Près de 1 000 travailleurs de Liège, Charleroi et Bruxelles sont concernés. Ils se demandent ce qu’il adviendra de certains d’entre eux après le rachat.

En février dernier, lors du lancement de la procédure de mise en vente, Renaud Witmeur, CEO ad interim de Nethys, avait évoqué la négociation d’une garantie d’emploi. L’incertitude portait sur la durée de cette garantie. Il était alors question de trois ou cinq ans.

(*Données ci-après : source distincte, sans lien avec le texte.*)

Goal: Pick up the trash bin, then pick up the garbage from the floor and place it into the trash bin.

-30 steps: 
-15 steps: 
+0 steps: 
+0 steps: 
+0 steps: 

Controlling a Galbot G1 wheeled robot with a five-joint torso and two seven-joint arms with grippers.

Mais depuis peu, selon la CSC, le patron de Nethys ne tient plus tout à fait le même langage. "Il se contente de parler d’éléments qui visent cet objectif notamment par les droits qui seraient confiés aux administrateurs de Nethys pour certaines décisions clés liées à l’emploi, les engagements en matière d’investissement, de maintien du call center, la stratégie dans le domaine de la gestion des ressources humaines…", avait expliqué Christine Close, secrétaire permanente CNE, il y a quelque jours àl'issue d'un conseil d'entrepriuse extraordinaire. La direction y avait confirmé que tout était mis en œuvre pour maintenir, voire développer, les activités et l’emploi dans le cadre d’un plan industriel solide. "Mais elle refuse maintenant de s’engager formellement envers chaque travailleur, sous couvert qu’elle garantit maintenant le volume «global» de l’emploi", continuait Christine Close. "Or, une garantie du maintien du volume global de l’emploi n’est pas une garantie de garder son emploi pour les travailleurs actuellement en place", précise Christine Close.

Les affiliés de la CSC ont été consultés et ils ne sont pas rassurés. Ils ont demandé à ce que les représentants politiques au sein du conseil d’administration d’Enodia soient interpellés et sensibilisés à leurs préoccupations. Ils demandent à être protégés, au moins partiellement, face aux évolutions que l’entreprise pourrait connaître à moyen ou long terme.

Dans la mesure où aucune suite n’a été donnée par ces derniers, la CNE et ses délégués vont informer plus largement l’ensemble du personnel, via des assemblées là où cela sera autorisé, via tout autre moyen, ailleurs. Ainsi, une distribution de tracts et des échanges avec les travailleurs auront lieu ce vendredi dès 8 heures devant le siège de WBBC à Herstal. Par la suite des actions spécifiques pourraient être envisagées sur les autres sites d’activités.

L’ensemble des mesures envisagées par la CNE a pour objectif d’éviter les licenciements individuels (dont les travailleurs ne seraient en rien responsables), en les rendant plus coûteux pendant une certaine durée (3 ou 5 ans). Et s’il devait toutefois y avoir de tels licenciements, ces mesures permettraient aux travailleurs concernés de retrouver un emploi dans de bonnes conditions et ce, particulièrement pour les plus précaires.